Repeat the listing below word for word, stopping after the line that contains "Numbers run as".

• Source information
◆ ◆ ◆ ◆ ◆
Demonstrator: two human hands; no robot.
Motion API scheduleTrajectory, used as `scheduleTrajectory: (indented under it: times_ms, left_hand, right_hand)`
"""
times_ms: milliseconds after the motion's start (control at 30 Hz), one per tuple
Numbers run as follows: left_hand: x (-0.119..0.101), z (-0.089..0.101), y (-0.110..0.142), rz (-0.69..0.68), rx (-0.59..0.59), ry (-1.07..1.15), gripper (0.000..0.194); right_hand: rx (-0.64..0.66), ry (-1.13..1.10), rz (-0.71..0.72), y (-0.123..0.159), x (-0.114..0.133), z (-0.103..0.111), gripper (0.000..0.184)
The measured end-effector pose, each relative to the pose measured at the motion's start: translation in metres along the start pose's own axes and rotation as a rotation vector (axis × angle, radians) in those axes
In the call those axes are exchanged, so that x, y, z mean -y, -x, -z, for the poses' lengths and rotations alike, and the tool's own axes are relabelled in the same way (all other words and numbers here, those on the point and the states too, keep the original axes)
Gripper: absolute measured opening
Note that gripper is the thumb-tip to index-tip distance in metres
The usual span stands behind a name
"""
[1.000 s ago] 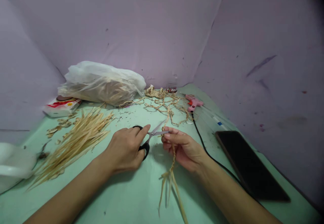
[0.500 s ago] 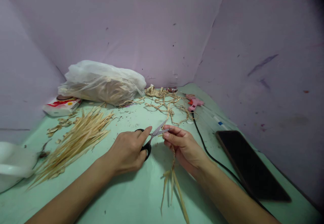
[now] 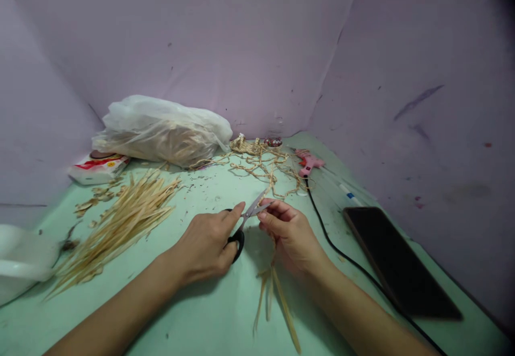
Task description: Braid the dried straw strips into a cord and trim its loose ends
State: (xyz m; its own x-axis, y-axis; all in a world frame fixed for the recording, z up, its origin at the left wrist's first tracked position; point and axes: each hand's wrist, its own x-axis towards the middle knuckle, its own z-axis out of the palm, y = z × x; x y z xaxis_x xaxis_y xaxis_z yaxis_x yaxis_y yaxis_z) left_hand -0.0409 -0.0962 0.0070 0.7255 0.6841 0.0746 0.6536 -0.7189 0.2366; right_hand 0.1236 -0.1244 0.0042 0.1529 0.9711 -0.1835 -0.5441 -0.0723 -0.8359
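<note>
My left hand point(image 3: 209, 243) is closed round the black handles of a pair of scissors point(image 3: 238, 240). Their blades are parted and reach to the fingertips of my right hand point(image 3: 287, 230). Between thumb and fingers, that hand pinches a braided cord of straw-coloured fibre point(image 3: 274, 243). Loose, unbraided strands point(image 3: 284, 297) fan out from the cord's lower end toward me. Beyond the fingers the cord runs away into a tangle of braid point(image 3: 261, 168) on the table. My fingertips partly hide where the blades meet the cord.
Flat dry strips point(image 3: 124, 227) lie on the left, near a white container point(image 3: 24, 264) and a red-and-white box point(image 3: 98, 168). A plastic bag point(image 3: 161, 130) rests at the back. On the right are a pink glue gun point(image 3: 309, 164), its black cord point(image 3: 338, 251) and a dark phone point(image 3: 398, 259).
The scissors and my left hand have shifted slightly right and down. A small strand end that stuck out by my right fingertips no longer shows. My right hand still pinches the cord.
</note>
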Motion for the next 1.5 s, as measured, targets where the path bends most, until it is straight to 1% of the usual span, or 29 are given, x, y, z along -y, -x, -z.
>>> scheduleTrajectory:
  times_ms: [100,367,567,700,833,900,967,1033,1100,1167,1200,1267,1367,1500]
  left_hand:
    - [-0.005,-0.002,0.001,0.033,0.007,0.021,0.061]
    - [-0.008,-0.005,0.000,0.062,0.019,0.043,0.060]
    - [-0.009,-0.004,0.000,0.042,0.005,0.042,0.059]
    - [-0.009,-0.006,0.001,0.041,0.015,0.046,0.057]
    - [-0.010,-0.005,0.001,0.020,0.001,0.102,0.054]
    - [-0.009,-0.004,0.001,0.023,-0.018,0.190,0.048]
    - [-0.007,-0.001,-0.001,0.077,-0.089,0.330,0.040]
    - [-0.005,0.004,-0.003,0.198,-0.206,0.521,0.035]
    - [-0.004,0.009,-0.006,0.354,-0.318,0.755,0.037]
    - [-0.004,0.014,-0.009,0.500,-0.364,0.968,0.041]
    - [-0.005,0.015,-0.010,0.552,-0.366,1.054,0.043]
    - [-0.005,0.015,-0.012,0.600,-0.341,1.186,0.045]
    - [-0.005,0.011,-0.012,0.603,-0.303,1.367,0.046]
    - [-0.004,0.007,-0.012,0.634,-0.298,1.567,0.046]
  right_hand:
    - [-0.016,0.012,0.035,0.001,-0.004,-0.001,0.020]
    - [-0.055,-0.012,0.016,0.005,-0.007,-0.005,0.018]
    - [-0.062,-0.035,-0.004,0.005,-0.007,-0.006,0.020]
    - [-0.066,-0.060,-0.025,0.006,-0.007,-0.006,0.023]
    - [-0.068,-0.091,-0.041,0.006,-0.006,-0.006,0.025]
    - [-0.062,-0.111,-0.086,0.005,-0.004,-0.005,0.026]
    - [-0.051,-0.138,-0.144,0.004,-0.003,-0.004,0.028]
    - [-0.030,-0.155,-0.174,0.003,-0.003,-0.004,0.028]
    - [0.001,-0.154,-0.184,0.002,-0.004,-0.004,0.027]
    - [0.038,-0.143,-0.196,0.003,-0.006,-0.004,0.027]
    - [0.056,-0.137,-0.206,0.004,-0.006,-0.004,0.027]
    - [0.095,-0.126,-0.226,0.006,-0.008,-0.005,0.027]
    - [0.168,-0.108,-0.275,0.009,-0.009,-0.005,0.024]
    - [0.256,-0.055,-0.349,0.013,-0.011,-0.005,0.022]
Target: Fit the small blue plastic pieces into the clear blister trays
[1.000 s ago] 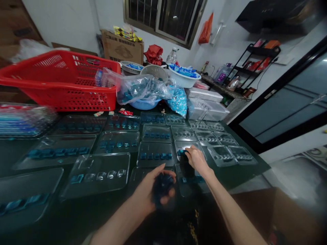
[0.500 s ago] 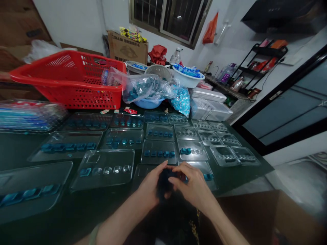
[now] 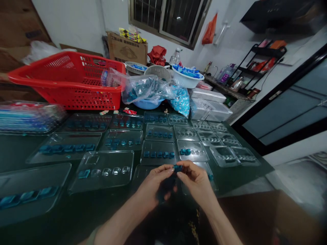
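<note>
Both my hands meet low in the middle of the view, above the near edge of a dark table (image 3: 15, 153). My left hand (image 3: 153, 185) is curled around a dark bunch of small pieces I cannot make out clearly. My right hand (image 3: 196, 182) pinches one small blue piece (image 3: 177, 167) between thumb and fingertips, right at the left hand's fingertips. Several clear plastic blister trays lie in rows on the table. The tray just beyond my hands (image 3: 192, 150) holds two blue pieces, and the one to its left (image 3: 158, 153) has a full row.
A red basket (image 3: 68, 83) stands at the back left, beside clear bags of blue pieces (image 3: 145, 89), bowls and a cardboard box (image 3: 126, 49). A stack of filled trays (image 3: 28, 117) sits far left. The table's right edge drops off near a black-framed glass door (image 3: 288, 112).
My right hand came back from the tray beyond, where it set down a blue piece, to my left hand. It has now picked one blue piece out of the left hand's bunch.
</note>
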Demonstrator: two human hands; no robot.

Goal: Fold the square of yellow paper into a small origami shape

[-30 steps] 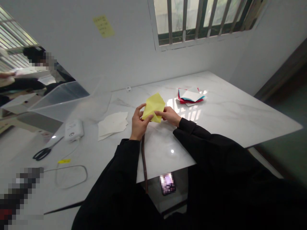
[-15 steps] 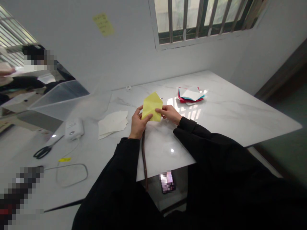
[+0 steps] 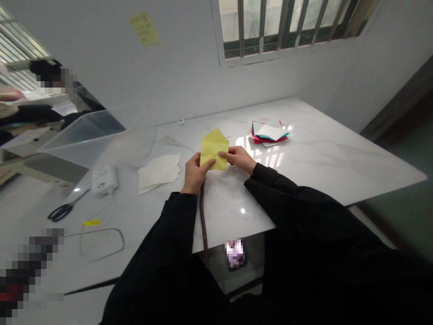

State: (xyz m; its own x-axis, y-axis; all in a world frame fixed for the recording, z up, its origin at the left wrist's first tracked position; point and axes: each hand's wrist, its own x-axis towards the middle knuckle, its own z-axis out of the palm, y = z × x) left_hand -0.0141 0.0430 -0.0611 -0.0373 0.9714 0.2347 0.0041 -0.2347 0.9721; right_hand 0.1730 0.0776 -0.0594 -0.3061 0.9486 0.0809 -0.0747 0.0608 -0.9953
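Table: white marble table (image 3: 338, 153) below barred window (image 3: 284, 27)
Paper: folded yellow paper (image 3: 214, 146), held over table middle, between both hands
Left hand (image 3: 195, 174): fingers gripping paper's lower left edge
Right hand (image 3: 238, 159): fingers gripping paper's right side
Nearby: coloured paper stack (image 3: 269, 133) beyond right hand; white paper sheets (image 3: 157, 170) just left of left hand; black-handled scissors (image 3: 62, 212) well left

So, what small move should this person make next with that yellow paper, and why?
Perhaps press the yellow paper down against the marble table and firm up its fold. The left hand and right hand are pinching it from both sides, its point upward, and the hard tabletop lies just beneath.
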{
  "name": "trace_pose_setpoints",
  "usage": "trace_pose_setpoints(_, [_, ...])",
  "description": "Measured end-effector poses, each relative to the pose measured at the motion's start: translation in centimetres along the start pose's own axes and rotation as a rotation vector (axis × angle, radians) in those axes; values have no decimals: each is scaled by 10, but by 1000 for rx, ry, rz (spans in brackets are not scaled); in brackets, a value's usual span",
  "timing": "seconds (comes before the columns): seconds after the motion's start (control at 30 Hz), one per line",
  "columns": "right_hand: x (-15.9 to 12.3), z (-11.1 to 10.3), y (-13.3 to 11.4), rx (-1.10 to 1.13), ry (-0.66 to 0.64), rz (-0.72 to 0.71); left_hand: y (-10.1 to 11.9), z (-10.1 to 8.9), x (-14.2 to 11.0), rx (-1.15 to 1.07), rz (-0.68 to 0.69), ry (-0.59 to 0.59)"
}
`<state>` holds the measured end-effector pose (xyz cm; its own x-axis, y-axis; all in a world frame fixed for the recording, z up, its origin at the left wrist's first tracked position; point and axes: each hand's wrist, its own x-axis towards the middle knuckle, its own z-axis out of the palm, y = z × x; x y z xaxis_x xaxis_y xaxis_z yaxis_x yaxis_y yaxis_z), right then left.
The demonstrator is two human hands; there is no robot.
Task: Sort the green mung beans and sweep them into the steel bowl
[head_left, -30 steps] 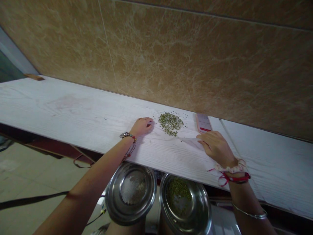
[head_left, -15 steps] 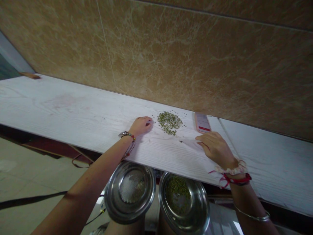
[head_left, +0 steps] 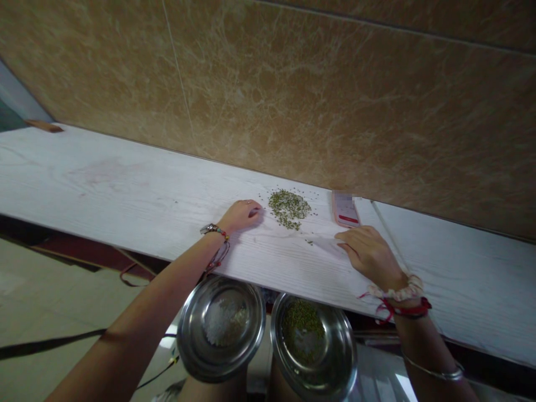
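My left hand [head_left: 243,215] rests on the white tabletop [head_left: 125,184], its fingers loosely curled and the thumb a little apart. Just right of its fingertips lies a loose patch of small green beans [head_left: 288,207], like mung beans. My right hand [head_left: 368,251] hovers low over the table with thumb and fingers drawn together. Something thin and pale seems to reach left from its fingertips, too faint to name. A few beans [head_left: 310,242] lie between this hand and the patch. A phone [head_left: 345,209] with a lit screen sits just beyond my right fingers.
Two steel bowls rest on my legs below the table edge. The left bowl [head_left: 184,346] holds whitish, grain-like stuff; the right bowl [head_left: 341,357] holds green beans. A brown tiled wall [head_left: 268,100] rises behind the table. A small wooden piece [head_left: 44,125] lies far left.
A few more beans show at the small spot left of my right fingers. Both hands hold nearly the same places; the view has shifted very slightly.
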<state>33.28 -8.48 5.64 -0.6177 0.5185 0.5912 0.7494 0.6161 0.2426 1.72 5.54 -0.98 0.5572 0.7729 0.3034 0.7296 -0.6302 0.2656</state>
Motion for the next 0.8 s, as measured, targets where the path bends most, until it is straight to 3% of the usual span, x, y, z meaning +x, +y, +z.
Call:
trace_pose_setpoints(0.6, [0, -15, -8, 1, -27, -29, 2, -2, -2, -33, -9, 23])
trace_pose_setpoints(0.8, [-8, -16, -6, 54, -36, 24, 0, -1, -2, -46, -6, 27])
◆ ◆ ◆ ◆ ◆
• Response for this exercise
Demonstrator: two human hands; no robot.
Motion API scheduleTrajectory, used as `scheduleTrajectory: (indented under it: times_ms, left_hand, right_hand)`
"""
times_ms: milliseconds after the motion's start (control at 30 Hz), one per tuple
Numbers run as follows: left_hand: x (-0.119..0.101), z (-0.089..0.101), y (-0.110..0.142), rz (-0.69..0.68), rx (-0.59..0.59), ry (-1.07..1.15), gripper (0.000..0.194); right_hand: rx (-0.64..0.66), ry (-1.13..1.10), rz (-0.71..0.72), y (-0.123..0.159), x (-0.114..0.133), z (-0.103..0.111), gripper (0.000..0.184)

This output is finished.